Essa oposição deveria não funcionar. Mas ao invés de competir, complementaram-se. O terreno comum que encontraram foi a house music, especificamente uma vertente que privilegiava o “flow” e a construção atmosférica. O resultado foi uma sonoridade profundamente estranha para os padrões dos anos 90: não era um som de rave, não era techno, nem um pop disfarçado. Era algo novo que surgiu justamente porque dois criadores com raízes opostas recusaram simplificar suas influências.

A construção de narrativa nos sets

Se há uma assinatura que define a abordagem de Deep Dish ao DJing, é a construção narrativa. Ao longo da história, eles sempre fizeram muitos long sets onde cada transição, cada breakdown e cada build up era calculado para uma evolução progressiva.

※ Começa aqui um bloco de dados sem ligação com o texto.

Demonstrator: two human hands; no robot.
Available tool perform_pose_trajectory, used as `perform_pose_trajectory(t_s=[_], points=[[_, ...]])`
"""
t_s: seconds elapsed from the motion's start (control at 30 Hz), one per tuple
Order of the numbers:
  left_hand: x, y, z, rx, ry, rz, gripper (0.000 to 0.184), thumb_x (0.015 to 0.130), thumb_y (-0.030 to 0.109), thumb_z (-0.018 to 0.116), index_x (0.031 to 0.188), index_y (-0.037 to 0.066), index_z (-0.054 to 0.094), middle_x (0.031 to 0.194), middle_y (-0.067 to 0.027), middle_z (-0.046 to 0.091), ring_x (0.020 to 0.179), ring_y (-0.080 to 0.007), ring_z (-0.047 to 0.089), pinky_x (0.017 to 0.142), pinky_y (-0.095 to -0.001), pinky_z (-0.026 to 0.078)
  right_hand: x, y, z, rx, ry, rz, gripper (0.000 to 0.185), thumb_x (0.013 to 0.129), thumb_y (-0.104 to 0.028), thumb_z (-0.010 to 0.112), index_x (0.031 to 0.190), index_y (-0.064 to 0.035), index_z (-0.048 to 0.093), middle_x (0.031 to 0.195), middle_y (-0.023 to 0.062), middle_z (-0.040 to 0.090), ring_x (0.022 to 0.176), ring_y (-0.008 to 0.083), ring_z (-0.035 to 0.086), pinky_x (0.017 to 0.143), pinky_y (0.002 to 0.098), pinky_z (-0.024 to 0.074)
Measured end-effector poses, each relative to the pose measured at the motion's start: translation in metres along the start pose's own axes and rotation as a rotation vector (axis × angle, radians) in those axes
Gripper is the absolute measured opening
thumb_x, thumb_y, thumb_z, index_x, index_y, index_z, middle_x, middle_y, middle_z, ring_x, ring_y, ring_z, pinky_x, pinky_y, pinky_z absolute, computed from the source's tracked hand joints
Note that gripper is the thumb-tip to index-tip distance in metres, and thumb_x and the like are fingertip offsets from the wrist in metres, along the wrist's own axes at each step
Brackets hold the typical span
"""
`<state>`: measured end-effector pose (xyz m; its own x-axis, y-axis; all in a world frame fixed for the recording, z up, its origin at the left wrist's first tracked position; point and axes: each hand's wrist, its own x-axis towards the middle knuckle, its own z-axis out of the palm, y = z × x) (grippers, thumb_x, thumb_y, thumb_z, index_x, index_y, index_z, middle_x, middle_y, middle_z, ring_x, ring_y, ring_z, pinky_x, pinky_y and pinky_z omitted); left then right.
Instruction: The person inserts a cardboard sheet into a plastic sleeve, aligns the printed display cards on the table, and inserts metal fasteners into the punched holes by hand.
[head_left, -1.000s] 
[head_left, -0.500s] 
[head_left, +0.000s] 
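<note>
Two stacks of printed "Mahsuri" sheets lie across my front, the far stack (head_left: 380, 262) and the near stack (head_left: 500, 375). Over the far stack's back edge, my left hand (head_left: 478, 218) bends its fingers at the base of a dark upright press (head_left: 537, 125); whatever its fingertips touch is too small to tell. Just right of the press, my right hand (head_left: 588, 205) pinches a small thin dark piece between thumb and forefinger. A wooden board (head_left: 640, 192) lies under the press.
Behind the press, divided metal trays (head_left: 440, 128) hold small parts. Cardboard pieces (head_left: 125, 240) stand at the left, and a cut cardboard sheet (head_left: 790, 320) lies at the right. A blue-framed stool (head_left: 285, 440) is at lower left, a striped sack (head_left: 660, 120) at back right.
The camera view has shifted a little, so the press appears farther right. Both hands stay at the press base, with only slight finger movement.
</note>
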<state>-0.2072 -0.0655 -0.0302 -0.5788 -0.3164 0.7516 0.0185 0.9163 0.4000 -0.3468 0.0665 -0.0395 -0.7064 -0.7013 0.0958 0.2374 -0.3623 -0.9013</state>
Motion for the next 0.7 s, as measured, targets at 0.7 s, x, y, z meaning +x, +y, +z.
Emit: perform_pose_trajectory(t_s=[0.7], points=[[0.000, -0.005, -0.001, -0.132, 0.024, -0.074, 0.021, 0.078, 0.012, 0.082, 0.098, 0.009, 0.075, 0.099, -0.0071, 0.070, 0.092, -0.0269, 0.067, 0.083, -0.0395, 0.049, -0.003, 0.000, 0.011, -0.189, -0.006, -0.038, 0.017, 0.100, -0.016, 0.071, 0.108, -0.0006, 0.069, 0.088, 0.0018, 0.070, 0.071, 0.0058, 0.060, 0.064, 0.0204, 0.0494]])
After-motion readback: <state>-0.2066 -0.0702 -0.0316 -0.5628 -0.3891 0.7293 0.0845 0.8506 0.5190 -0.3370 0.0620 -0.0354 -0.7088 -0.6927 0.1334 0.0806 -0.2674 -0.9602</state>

Tecnicamente, eles conseguiam controlar perfeitamente a intensidade emocional do som que faziam, sem que essa característica fosse agressiva ou cansativa demais, o que deixava a pista super à vontade e totalmente “entregue” à proposta de som, criando uma relação mútua de confiança.

A arte dos remixes

Um dos primeiros pontos de virada do Deep Dish aconteceu em 1995 quando eles lançaram o remix de Hideaway, de De’Lacy. Nos anos seguintes, seguiram acreditando no crossover da música eletrônica com o pop, remixando Madonna, Janet Jackson, Cher e The Rolling Stones, transformando suas músicas em obras épicas para o dancefloor.

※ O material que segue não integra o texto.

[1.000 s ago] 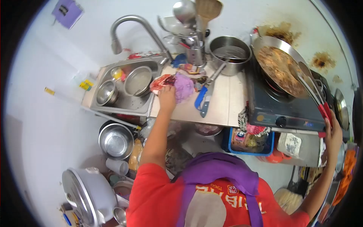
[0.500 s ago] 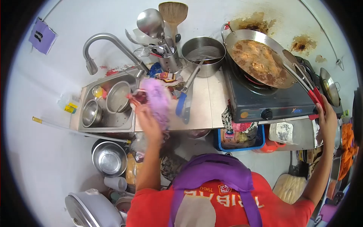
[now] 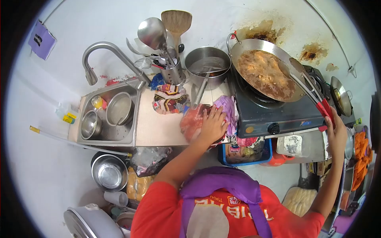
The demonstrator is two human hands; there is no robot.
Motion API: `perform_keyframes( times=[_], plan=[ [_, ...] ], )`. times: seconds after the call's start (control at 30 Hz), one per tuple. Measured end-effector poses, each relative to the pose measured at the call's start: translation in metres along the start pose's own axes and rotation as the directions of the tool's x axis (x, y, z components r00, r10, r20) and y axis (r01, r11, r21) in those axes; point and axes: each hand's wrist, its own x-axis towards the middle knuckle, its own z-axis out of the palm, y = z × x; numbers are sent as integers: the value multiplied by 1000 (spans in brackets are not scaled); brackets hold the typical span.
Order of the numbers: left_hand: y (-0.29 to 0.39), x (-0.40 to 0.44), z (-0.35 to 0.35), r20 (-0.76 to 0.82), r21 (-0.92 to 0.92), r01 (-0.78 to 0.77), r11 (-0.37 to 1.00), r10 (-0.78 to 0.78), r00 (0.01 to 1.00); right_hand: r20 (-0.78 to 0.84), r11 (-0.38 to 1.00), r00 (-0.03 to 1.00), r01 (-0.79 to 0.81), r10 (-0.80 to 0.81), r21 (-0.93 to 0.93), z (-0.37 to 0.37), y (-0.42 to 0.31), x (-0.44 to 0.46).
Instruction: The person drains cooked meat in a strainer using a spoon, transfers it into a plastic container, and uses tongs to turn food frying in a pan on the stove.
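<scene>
My left hand (image 3: 214,125) lies with fingers spread over a red and purple cloth (image 3: 194,123) on the counter, left of the stove. The cloth covers the lower end of a long-handled metal utensil (image 3: 201,91) leaning from a steel pot (image 3: 208,79). My right hand (image 3: 336,129) is closed around the red handles of metal tongs (image 3: 326,108). One jaw of the tongs reaches into a wok (image 3: 242,73) of bubbling brown liquid with fried pieces (image 3: 262,71); the other stays above its rim.
On the right is a black gas stove (image 3: 285,123). A sink (image 3: 135,135) with bowls and a faucet (image 3: 115,49) is at left. A utensil holder (image 3: 173,74) stands by a patterned cloth (image 3: 170,101). Below the counter edge are a blue bin (image 3: 246,162) and a metal basin (image 3: 109,170).
My left hand has moved right with the cloth, from beside the sink to near the stove, and now rests flat on it. My right hand keeps hold of the tongs.
</scene>
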Motion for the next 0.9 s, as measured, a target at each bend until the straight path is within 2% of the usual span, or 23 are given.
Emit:
perform_keyframes(
  times=[0.1,0.2,0.23,0.33,0.37,0.47,0.5,0.6,0.73,0.83,0.9],
  plan=[
    [-10,25,21,-2,119,162,980,-163,987,21,1000,1000,-11,11,15,4,-4,0],
    [-17,43,34,-37,188,146,971,-141,989,29,1000,1000,-7,8,-21,3,-7,0],
    [-18,49,35,-60,170,4,985,6,998,-23,998,998,59,-60,-26,7,0,-1],
    [-20,49,30,-43,79,-44,996,48,998,-16,999,999,44,-45,-24,8,2,1],
    [-20,52,29,18,148,-2,989,-1,1000,-10,999,999,34,-34,-16,8,-1,2],
    [-28,64,47,-54,244,80,966,-69,996,-12,999,999,37,-37,-10,7,-8,6],
    [-24,72,41,10,220,160,962,-166,986,-28,998,998,61,-61,-23,9,-5,7],
    [-35,63,56,-16,205,170,964,-170,985,-23,989,994,100,-103,-108,5,-4,5],
    [-24,55,16,71,256,239,937,-265,962,-24,979,994,105,-111,-177,-5,0,-2],
    [-27,52,29,14,172,33,985,-36,999,-30,977,997,69,-77,-201,-11,0,-11],
    [-30,67,39,-25,200,-52,978,58,998,-45,974,997,58,-70,-218,-12,3,-13]
  ],
)
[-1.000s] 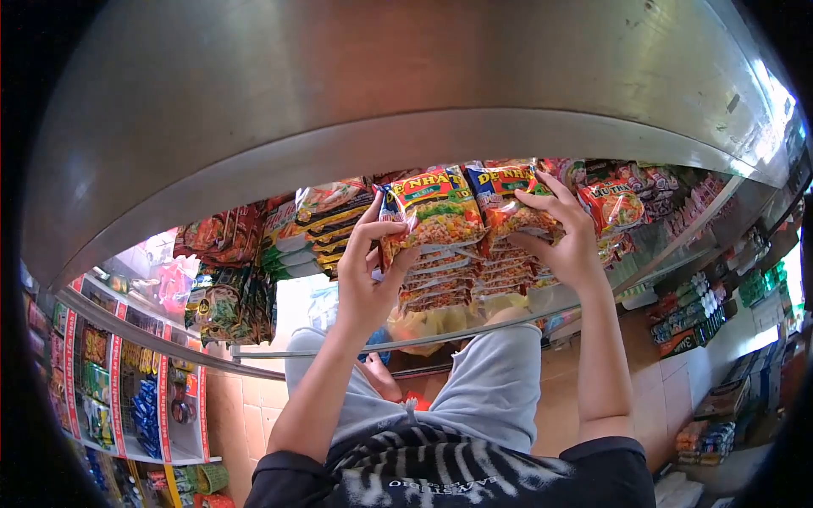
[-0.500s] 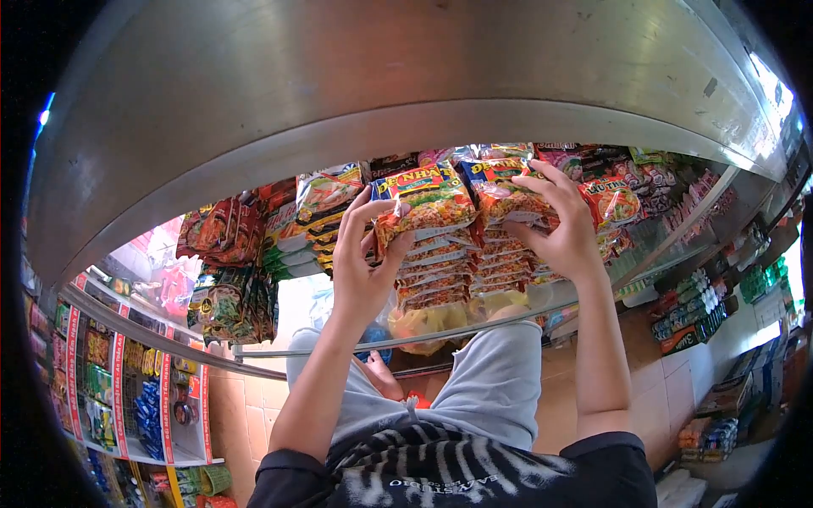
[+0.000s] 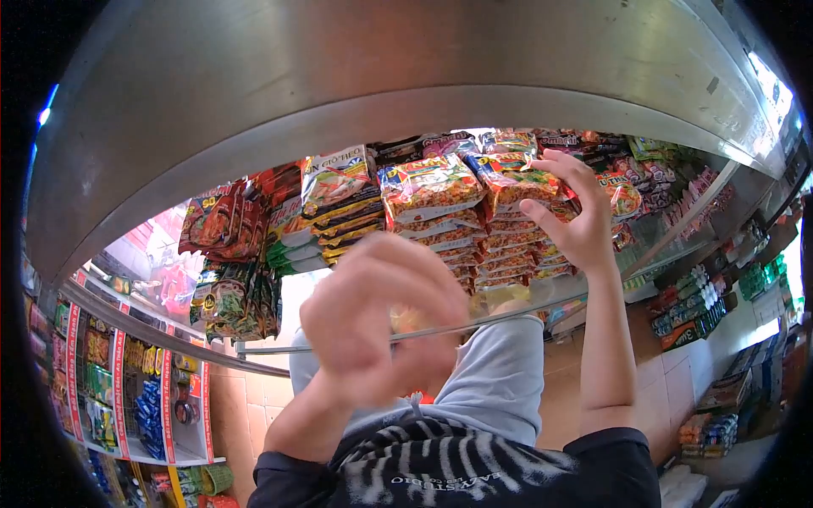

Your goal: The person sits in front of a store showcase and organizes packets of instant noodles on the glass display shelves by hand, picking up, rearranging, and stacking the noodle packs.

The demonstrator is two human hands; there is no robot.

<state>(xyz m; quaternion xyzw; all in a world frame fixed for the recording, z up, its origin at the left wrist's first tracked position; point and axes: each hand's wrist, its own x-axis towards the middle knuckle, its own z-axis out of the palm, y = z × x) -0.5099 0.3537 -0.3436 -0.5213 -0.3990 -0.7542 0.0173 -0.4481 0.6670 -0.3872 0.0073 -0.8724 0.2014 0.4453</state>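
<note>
Currently stacked in two columns, as noodle packets [image 3: 434, 182] with lettering too blurred to read fully. Legible on a neighbouring packet [image 3: 337, 176]: "GIÒ HEO"; upside down on the shirt [image 3: 500, 487]: "STUDIO". Curled and blurred at the left hand [image 3: 381, 305]; cannot tell if gripping anything. Open at the right hand [image 3: 586, 224], with fingers parted, by the right-hand column.
</note>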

Através da filosofia “Get inspired but don’t copy”, eles não desconstruíam totalmente as faixas originais, mas entendiam perfeitamente a essência de cada uma delas para não descaracterizá-las demais, encaixando perfeitamente no contexto clubber, o que os levou a ganhar um Grammy em 2002 ao remix Thank You, do Dido.

A cultura do DJing em volta da Yoshitoshi Recordings

Em 1994, o Deep Dish fundou a Yoshitoshi Recordings, batizada em homenagem ao artista de xilogravura japonês Tsukioka Yoshitoshi, conhecido pela capacidade de colocar emoção e movimento em formas estáticas, exatamente o que Deep Dish buscava fazer com o seu som.

Mas Yoshitoshi foi além de label. A dupla operou uma loja física em Georgetown que funcionou como centro gravitacional da cultura DJ e colecionadores de vinil até 2003. A loja era como uma sala de aula, um ponto de encontro onde a comunidade aprendia a ouvir, colecionava, debatia e se conectava através da música.